Sa carrière explose à 50 ans, un âge où une femme était alors largement considérée comme « périmée » ! Malgré le succès et les invitations qui pleuvent, elle monte autour d’elle toute une équipe afin de l’aider, Menie continue de prendre sa mission très au sérieux. Elle sélectionne elle-même avec soin chaque lettre qui sera lue à l’antenne. Elle doit hélas faire face tant au vedettariat qu’à l’hostilité, car plus d’un est choqué par le caractère impudique de l’émission, ce qui ne manque pas de valoir à ses filles et son mari des quolibets. Elle n’hésitera cependant pas, malgré injures et moqueries, à remuer ciel et terre pour donner la parole aux femmes et pousser à ce qu’on édicte des lois en leur faveur.
Menie se battra notamment pour que l’autorité parentale soit partagée entre l’homme et la femme et non plus la seule responsabilité du père.
Une seconde émission
En 1973, Philippe Labro lui confie une seconde émission entièrement dédiée à la sexualité. L’ignorance à l’époque est grande en la matière, tant du côté des femmes que des hommes. Cela ne va pas améliorer son image ! Certains trouvent les femmes indécentes dans leurs propos et ne comprennent pas pourquoi elle lève le voile sur les mystères de la féminité et du couple. On va même jusqu’à lui reprocher d’exploiter la misère ! Pourtant l’émission prend le pas sur celle d’origine et connaîtra un grand succès, tout comme le livre sur sa vie qu’elle publiera en 1976, « Telle que je suis ». Dans les années 1980, les chiffres commencent à stagner et l’émission finit par s’arrêter en 1981¹ après 15 ans d’antenne. Bel exemple de longévité à la radio ! Menie a 62 ans. Elle deviendra éditorialiste au mensuel Marie Claire puis France Soir, écrira des articles. Si elle prend sa retraite officiellement en 1988, elle continuera d’écrire de nombreux romans et récits historiques. Elle meurt en août 2014 à Tours à l’âge de 94 ans.
On peut dire que la vie de nombreuses femmes a été chamboulée par les émissions de Menie Grégoire qui, 50 ans avant la vague #MeToo, a porté le combat des femmes, libéré leur parole et ouvert le dialogue sur nombre de sujets sociétaux importants, voire même tabous, dont personne ne parlait publiquement à l’époque.

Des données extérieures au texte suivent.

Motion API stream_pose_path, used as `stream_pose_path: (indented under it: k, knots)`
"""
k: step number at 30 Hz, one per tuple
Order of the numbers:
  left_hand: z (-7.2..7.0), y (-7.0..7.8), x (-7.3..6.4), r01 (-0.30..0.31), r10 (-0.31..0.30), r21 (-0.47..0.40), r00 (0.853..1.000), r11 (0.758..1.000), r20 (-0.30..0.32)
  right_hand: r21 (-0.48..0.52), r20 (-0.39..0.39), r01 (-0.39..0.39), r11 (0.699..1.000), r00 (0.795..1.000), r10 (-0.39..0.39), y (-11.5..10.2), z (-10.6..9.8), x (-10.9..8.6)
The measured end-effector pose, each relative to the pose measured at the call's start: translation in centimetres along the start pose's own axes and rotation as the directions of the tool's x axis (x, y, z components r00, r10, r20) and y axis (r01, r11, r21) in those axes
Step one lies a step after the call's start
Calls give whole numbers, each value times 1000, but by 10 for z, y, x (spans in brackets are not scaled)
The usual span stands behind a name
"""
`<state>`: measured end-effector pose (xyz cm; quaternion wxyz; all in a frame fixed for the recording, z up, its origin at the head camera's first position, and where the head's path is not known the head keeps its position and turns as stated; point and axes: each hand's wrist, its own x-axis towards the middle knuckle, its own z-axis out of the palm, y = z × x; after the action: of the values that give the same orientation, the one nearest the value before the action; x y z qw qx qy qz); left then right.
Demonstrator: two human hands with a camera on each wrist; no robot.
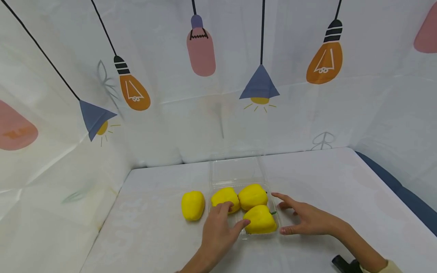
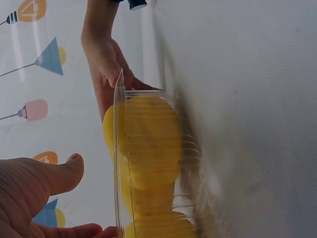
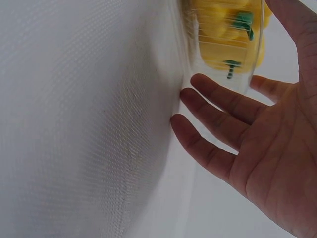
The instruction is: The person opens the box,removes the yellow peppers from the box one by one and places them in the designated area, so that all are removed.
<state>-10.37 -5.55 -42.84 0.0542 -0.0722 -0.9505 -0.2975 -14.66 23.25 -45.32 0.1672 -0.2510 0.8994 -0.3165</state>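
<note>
A clear plastic clamshell box (image 1: 237, 222) lies on the table with its lid (image 1: 235, 170) folded back. Inside are three yellow bell peppers: one at the back left (image 1: 223, 196), one at the back right (image 1: 253, 196) and one at the front right (image 1: 261, 220). Over the box's front left part reaches my left hand (image 1: 218, 232), thumb and fingers apart, overlapping two peppers in the head view. Spread fingers of my right hand (image 1: 307, 218) stand close beside the box's right wall. Green stems (image 3: 242, 21) show through that wall in the right wrist view.
Another yellow bell pepper (image 1: 192, 205) sits on the white table (image 1: 153, 235), left of the box. A dark object (image 1: 345, 264) is by my right forearm at the front right. Behind the table hangs a white curtain (image 1: 218, 125) printed with lamps.
</note>
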Motion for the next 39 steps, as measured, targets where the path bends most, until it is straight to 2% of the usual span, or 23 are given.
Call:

Sacrée Menie !
Marie-Hélène Cossé
LIRE « L’heure des femmes » d’Adèle Bréau (janvier 2023, JC Lattès) – un joli récit qui entremêle réel et fiction aux côtés de beaux personnages de femmes, Mireille, Suzanne, Catherine ou Esther.
¹À la fin de l’émission, Menie Grégoire demande à récupérer les bandes des émissions qui normalement sont détruites et les lègue aux archives départementales d’Indre et Loire avec les 80.000 lettres, les fiches, les articles de presse, ses travaux universitaires et les fameux carnets noirs dans lesquels elle notait tout. Merci aux archives d’avoir eu la gentillesse de me procurer cette photo de Menie.